**YOUR OBJECTIVE:** Where a line in the listing below holds "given", add it to the tally, and reply with that tally alone.

**AVAILABLE DATA:**
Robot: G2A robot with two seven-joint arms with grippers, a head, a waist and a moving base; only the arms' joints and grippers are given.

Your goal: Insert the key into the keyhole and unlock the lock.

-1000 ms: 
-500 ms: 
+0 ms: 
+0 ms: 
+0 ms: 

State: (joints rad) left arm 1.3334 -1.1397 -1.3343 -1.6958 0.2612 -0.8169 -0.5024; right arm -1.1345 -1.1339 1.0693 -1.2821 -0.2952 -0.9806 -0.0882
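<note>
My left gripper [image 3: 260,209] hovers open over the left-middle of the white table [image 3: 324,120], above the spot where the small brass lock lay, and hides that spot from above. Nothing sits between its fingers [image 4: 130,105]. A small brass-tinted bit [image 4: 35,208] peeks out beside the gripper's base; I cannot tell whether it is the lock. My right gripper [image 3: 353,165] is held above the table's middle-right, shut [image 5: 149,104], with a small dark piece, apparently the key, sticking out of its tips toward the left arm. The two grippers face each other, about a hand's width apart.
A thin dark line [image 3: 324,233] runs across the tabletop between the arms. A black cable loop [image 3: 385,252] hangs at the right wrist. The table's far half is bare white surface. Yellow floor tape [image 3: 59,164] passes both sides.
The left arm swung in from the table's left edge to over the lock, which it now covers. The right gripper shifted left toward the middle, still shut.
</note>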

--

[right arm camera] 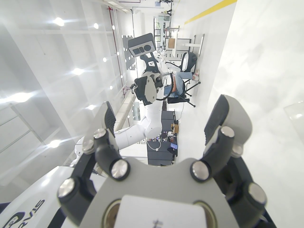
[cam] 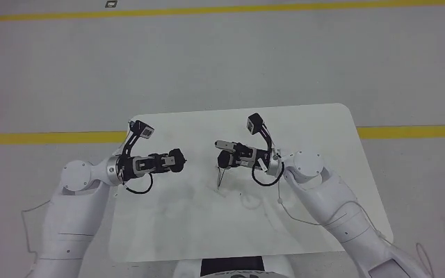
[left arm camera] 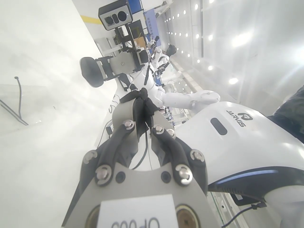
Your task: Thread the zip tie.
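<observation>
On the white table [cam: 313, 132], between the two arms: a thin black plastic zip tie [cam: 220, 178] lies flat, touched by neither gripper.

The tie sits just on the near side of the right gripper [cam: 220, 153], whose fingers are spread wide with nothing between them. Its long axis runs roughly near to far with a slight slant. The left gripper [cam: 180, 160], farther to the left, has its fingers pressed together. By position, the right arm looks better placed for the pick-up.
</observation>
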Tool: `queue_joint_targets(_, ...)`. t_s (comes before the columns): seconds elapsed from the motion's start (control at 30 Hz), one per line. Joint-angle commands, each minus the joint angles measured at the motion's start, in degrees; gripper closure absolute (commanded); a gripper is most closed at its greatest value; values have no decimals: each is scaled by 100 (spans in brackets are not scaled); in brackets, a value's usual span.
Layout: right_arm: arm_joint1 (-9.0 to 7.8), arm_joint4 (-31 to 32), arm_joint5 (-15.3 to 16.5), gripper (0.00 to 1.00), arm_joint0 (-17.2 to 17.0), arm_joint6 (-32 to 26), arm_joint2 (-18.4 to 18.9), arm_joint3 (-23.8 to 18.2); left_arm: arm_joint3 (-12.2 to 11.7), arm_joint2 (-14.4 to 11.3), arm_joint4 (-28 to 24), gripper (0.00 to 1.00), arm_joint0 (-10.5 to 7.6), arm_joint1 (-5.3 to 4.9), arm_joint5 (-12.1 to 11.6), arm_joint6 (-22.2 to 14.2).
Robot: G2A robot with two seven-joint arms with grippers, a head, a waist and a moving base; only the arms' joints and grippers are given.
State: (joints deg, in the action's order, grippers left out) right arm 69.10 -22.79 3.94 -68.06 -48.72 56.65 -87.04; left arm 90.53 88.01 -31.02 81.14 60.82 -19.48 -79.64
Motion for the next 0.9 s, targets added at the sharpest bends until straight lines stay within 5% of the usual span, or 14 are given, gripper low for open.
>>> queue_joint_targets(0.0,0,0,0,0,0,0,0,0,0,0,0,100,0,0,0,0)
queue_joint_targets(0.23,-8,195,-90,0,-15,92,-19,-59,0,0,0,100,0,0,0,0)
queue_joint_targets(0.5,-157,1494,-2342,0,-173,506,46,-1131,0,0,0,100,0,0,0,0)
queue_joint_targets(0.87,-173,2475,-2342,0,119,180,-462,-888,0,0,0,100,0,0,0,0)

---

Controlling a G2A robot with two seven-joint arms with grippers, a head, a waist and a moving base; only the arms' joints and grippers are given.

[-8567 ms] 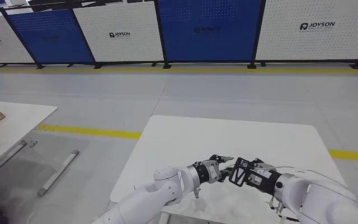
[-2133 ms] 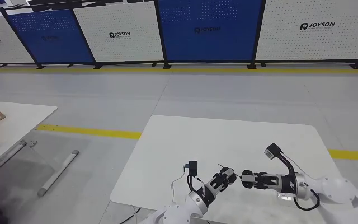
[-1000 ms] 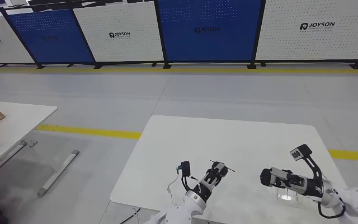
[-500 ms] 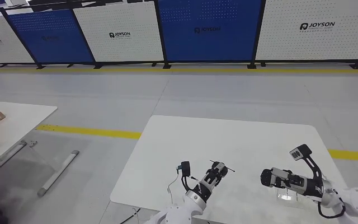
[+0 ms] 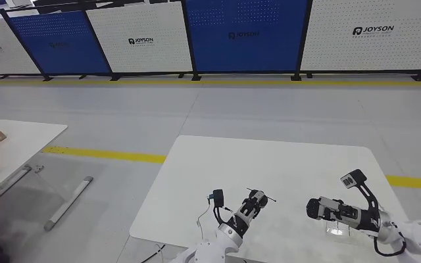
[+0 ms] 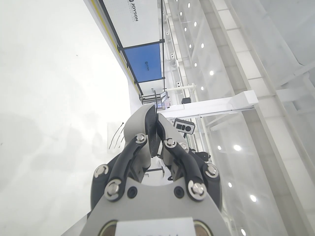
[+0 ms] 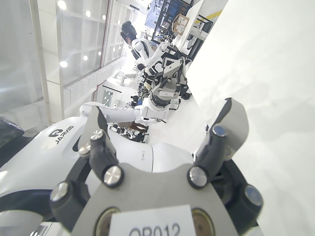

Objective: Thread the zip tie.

**RESULT OF THE TASK:** 4